What you need to do: Please return the lines below verbatim, beginning at the one that has "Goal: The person" and stopping after the one that has "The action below", and add no other lines.

The input:
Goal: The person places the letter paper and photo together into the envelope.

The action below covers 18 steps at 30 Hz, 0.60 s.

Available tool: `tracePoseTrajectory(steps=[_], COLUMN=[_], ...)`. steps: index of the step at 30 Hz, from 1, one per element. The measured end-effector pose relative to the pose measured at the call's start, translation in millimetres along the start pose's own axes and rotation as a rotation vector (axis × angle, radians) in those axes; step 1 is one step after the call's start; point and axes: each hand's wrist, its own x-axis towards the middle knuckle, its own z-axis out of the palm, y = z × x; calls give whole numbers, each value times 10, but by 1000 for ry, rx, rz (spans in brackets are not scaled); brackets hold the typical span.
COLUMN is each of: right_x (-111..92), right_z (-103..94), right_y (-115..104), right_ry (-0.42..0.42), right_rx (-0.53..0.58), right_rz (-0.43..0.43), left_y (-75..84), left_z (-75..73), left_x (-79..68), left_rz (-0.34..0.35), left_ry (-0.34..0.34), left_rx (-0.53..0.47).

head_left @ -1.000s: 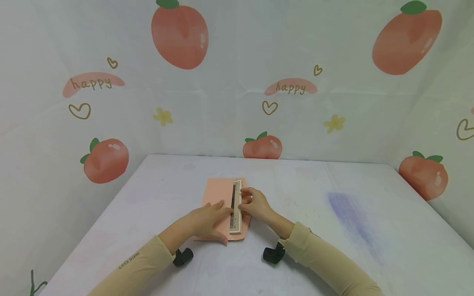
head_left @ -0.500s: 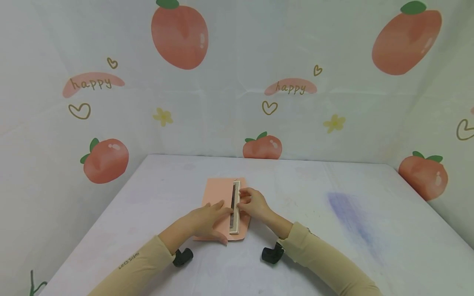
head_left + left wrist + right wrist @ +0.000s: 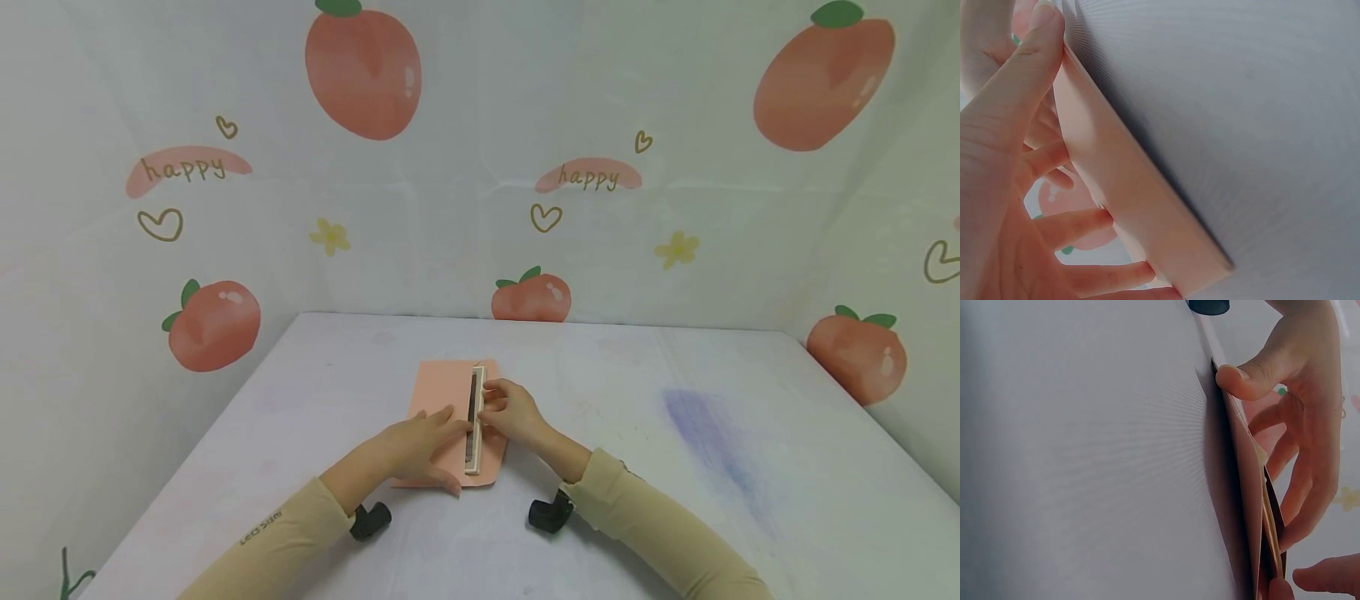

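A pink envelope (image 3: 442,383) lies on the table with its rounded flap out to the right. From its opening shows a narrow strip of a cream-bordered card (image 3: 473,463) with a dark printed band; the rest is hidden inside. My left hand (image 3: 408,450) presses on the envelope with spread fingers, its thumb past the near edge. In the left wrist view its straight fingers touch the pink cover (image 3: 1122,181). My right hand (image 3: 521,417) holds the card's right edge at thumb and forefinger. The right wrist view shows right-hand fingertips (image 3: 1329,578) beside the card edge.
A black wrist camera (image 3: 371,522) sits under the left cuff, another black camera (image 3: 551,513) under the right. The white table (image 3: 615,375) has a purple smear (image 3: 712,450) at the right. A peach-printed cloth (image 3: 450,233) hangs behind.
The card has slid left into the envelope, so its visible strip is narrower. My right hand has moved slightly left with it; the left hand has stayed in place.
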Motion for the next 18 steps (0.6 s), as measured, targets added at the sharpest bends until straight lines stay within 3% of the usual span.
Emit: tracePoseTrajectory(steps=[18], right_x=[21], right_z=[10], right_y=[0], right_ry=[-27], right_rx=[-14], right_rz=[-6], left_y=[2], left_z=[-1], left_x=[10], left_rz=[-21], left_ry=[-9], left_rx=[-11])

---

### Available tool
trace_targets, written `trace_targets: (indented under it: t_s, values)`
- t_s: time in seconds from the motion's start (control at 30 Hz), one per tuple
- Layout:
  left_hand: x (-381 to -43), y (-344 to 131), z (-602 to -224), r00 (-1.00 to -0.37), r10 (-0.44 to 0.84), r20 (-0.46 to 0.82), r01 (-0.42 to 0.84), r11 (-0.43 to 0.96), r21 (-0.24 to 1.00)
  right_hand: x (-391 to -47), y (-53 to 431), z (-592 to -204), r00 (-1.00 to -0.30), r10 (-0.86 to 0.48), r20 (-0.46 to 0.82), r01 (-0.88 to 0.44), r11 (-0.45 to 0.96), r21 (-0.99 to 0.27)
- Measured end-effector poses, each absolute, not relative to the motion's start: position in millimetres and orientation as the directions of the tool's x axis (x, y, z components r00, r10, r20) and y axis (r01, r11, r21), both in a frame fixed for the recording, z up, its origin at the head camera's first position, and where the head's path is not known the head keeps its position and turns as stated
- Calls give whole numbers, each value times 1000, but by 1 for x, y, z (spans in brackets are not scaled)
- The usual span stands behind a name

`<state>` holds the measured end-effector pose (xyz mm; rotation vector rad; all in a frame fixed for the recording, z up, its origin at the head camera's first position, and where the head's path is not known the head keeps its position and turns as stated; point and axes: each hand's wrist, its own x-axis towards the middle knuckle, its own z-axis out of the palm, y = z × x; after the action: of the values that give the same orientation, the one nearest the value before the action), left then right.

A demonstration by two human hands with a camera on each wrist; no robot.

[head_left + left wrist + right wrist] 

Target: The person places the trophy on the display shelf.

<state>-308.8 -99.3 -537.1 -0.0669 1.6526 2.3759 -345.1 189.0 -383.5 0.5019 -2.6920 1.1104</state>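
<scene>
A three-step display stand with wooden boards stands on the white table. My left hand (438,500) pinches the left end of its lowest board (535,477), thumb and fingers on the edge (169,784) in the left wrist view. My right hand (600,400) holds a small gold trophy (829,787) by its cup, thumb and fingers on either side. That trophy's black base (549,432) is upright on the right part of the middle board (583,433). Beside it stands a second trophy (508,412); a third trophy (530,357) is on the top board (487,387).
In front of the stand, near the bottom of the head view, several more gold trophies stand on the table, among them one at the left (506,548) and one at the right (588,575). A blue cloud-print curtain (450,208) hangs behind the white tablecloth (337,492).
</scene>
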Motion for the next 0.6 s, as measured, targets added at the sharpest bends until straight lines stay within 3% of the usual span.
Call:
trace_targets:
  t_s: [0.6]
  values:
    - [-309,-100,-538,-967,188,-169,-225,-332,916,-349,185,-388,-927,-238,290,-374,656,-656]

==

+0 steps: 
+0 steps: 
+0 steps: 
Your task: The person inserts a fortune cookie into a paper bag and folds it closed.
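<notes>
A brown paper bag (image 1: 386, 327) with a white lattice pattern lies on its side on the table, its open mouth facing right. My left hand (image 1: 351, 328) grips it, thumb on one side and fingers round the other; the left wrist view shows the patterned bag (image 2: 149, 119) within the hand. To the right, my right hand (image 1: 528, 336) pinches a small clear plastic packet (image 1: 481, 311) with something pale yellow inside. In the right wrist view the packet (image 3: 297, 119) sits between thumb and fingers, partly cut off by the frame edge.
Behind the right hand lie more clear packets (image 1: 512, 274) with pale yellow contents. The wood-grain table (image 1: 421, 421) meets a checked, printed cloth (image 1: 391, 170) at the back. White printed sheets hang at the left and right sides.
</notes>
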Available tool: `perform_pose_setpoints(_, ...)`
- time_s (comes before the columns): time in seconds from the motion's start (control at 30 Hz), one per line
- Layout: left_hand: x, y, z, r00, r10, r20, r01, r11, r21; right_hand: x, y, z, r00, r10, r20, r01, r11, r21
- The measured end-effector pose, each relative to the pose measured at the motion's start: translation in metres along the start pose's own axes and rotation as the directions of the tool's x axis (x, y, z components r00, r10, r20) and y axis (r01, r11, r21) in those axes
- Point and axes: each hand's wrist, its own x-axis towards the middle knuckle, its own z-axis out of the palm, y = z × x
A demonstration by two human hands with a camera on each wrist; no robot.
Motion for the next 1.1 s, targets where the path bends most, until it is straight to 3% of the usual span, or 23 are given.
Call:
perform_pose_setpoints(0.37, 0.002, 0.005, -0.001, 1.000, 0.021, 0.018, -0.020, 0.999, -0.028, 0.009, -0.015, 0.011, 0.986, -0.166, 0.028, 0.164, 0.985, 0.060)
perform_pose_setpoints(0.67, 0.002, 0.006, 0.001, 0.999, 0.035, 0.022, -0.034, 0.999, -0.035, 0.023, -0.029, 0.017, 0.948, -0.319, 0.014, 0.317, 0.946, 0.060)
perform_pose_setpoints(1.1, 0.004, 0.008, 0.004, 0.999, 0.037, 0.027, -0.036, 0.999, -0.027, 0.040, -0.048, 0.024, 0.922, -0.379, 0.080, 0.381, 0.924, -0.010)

Exercise response:
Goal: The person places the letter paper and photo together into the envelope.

The action below covers 18 steps at 30 Hz, 0.60 s.

This exercise has now been fully answered.